◆ **Exercise requirements**
From the data below, retype exactly the lines starting with the one that contains "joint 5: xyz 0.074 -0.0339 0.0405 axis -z" and ending with the one that contains "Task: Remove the", both included.

◆ **Source material**
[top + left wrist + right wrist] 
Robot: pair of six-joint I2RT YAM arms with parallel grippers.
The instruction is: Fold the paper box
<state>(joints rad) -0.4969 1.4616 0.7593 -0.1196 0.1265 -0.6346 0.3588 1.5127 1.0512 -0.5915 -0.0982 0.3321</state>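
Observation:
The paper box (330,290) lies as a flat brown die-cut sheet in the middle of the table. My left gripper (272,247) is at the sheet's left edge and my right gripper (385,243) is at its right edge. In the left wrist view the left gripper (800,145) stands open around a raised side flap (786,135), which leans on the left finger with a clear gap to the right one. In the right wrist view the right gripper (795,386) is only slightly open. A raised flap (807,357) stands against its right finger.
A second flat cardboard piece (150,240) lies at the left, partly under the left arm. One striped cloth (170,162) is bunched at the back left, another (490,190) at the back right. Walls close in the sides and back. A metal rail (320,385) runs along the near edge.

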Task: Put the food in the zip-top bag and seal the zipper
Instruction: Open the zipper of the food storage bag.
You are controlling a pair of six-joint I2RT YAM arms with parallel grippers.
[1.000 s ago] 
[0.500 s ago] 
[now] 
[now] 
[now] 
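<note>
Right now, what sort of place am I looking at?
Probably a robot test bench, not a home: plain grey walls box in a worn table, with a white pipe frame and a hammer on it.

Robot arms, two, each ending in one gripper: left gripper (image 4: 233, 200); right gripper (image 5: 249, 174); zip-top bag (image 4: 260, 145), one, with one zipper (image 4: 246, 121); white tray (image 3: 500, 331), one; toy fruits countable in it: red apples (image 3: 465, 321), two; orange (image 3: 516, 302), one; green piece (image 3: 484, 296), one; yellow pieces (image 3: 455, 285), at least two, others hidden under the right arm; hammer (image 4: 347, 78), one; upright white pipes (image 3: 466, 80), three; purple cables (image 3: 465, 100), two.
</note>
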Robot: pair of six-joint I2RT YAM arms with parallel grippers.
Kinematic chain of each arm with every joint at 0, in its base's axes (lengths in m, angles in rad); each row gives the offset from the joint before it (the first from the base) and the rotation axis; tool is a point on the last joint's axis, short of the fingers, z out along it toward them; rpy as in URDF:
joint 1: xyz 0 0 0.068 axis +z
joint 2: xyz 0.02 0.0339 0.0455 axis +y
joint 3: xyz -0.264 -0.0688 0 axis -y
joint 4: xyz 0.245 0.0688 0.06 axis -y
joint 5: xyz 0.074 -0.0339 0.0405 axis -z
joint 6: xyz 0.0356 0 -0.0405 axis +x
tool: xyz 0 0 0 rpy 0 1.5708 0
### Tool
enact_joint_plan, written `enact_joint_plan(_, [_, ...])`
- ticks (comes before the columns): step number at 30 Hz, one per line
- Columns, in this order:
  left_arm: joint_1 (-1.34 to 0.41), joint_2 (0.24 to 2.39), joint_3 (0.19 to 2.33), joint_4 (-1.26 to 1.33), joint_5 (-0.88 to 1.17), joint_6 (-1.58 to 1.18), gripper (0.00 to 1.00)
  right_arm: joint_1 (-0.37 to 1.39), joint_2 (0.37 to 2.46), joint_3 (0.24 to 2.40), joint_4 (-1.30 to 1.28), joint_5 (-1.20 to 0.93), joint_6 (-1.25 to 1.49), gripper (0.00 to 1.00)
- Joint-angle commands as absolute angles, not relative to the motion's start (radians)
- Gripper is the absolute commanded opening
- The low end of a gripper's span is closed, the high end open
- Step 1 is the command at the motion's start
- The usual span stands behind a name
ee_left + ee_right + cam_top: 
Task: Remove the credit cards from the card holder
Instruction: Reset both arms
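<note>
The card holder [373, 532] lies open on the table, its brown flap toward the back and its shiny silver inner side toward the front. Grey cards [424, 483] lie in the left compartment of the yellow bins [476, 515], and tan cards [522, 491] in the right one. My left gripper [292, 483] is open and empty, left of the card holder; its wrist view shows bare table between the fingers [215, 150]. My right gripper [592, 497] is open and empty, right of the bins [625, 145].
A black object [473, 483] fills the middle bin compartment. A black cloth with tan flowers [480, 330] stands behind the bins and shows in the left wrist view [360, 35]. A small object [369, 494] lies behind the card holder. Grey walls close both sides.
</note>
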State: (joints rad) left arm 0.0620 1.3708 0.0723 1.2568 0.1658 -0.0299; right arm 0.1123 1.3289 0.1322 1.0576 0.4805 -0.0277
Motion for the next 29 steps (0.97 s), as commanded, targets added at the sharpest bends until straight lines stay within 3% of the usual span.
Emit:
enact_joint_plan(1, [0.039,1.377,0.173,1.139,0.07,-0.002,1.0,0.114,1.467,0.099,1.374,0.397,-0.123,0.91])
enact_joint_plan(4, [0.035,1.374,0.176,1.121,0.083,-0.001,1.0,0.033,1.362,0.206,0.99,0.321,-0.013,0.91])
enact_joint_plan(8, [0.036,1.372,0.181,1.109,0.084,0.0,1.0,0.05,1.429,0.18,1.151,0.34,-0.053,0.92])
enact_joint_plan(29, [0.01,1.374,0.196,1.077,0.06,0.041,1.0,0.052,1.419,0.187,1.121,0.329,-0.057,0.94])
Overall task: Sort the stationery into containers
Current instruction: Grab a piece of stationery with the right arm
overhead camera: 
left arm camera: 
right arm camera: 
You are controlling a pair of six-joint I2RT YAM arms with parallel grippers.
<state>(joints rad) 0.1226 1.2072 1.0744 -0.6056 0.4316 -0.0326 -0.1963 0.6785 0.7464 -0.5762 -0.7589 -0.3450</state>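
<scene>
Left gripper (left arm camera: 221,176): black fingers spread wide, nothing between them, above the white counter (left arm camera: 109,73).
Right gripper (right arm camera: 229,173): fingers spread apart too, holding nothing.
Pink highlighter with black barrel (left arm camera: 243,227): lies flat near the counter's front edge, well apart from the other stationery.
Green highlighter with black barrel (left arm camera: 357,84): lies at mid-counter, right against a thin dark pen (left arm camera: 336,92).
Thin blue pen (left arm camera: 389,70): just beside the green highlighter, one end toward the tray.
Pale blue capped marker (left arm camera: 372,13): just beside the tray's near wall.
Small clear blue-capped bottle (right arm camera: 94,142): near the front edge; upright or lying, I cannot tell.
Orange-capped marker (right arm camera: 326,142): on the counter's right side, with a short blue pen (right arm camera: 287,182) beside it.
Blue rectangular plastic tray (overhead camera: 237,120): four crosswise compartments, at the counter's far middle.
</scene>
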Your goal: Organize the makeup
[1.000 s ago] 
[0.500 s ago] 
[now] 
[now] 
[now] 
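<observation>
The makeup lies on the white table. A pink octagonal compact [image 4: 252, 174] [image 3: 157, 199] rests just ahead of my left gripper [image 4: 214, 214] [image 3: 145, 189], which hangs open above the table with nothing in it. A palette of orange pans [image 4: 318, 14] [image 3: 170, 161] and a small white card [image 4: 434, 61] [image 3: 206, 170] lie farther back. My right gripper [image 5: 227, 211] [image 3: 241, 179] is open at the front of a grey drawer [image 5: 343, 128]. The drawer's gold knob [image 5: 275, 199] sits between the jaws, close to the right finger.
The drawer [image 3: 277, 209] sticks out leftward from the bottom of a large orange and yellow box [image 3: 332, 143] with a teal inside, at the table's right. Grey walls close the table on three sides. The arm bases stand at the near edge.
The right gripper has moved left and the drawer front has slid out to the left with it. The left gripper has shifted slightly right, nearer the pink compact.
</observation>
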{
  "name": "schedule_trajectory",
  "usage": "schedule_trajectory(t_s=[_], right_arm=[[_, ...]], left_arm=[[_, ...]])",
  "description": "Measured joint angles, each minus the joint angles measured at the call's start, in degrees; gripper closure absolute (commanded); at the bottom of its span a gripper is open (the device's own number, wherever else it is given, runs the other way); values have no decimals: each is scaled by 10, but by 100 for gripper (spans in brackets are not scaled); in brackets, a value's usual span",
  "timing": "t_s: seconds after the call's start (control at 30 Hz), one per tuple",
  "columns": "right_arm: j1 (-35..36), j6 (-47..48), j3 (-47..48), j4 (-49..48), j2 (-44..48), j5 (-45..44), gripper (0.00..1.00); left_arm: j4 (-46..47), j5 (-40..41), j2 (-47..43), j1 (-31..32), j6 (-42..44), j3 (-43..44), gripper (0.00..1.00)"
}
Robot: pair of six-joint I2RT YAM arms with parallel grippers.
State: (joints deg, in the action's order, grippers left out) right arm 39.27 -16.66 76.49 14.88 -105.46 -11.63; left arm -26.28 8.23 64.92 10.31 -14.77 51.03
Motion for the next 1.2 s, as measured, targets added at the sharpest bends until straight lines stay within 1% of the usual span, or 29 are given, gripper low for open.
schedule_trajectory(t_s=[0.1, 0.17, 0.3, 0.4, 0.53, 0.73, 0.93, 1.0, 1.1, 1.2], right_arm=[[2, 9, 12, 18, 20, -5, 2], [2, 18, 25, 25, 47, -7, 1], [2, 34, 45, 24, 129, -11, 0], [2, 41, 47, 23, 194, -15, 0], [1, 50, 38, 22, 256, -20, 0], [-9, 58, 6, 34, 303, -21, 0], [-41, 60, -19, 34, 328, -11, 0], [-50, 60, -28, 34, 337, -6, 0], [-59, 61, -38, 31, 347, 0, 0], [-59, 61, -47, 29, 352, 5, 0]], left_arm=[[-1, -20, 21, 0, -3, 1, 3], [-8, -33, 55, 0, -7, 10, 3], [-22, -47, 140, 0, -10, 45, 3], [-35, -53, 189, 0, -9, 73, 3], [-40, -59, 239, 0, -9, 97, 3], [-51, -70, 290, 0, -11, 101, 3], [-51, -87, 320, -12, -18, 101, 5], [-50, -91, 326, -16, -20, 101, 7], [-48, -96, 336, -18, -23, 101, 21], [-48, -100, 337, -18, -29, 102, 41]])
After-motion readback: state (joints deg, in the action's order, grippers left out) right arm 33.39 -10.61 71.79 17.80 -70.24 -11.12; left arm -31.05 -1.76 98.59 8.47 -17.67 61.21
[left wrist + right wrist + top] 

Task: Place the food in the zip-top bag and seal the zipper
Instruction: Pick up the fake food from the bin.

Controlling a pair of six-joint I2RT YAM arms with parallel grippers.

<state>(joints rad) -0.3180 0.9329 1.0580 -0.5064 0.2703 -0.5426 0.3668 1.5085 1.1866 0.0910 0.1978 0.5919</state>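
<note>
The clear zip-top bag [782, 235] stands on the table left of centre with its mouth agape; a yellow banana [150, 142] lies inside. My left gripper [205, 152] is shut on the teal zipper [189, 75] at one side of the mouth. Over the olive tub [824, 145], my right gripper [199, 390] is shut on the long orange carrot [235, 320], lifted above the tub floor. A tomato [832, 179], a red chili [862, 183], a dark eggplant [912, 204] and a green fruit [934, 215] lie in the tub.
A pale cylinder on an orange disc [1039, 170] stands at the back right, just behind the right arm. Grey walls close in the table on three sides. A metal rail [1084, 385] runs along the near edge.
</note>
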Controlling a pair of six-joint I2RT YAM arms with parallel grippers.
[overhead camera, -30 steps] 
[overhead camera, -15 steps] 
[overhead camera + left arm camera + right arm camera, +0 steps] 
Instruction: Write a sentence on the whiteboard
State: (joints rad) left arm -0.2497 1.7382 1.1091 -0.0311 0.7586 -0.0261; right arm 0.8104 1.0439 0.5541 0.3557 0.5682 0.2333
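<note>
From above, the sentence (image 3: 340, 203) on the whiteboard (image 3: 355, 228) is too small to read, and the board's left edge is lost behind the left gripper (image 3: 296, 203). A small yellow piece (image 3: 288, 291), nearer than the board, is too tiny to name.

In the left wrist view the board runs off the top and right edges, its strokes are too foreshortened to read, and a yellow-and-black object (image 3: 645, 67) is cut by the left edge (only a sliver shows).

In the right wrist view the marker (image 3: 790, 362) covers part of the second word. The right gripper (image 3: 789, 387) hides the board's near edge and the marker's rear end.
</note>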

◆ **Finished task**
joint 5: xyz 0.074 -0.0339 0.0405 axis -z
joint 6: xyz 0.0356 0 -0.0405 axis +x
tool: xyz 0 0 0 rpy 0 1.5708 0
### Tool
enact_joint_plan, written `enact_joint_plan(_, [_, ...])`
- ticks (comes before the columns): step number at 30 Hz, one per line
- Columns, in this order:
  left_arm: joint_1 (-1.34 to 0.41), joint_2 (0.24 to 2.39), joint_3 (0.19 to 2.33), joint_4 (-1.26 to 1.33), joint_5 (-0.88 to 1.17), joint_6 (-1.58 to 1.18), gripper (0.00 to 1.00)
  right_arm: joint_1 (-0.37 to 1.39), joint_2 (0.37 to 2.46), joint_3 (0.24 to 2.40), joint_4 (-1.30 to 1.28), joint_5 (-1.20 to 0.93), joint_6 (-1.25 to 1.49), gripper (0.00 to 1.00)
- Joint-angle commands as absolute angles, not relative to the motion's start (radians)
- Gripper is the absolute commanded opening
- The low end of a gripper's span is closed, the high end open
- Step 1 is the command at the motion's start
- The usual span stands behind a name
ee_left + ee_right + cam_top: 
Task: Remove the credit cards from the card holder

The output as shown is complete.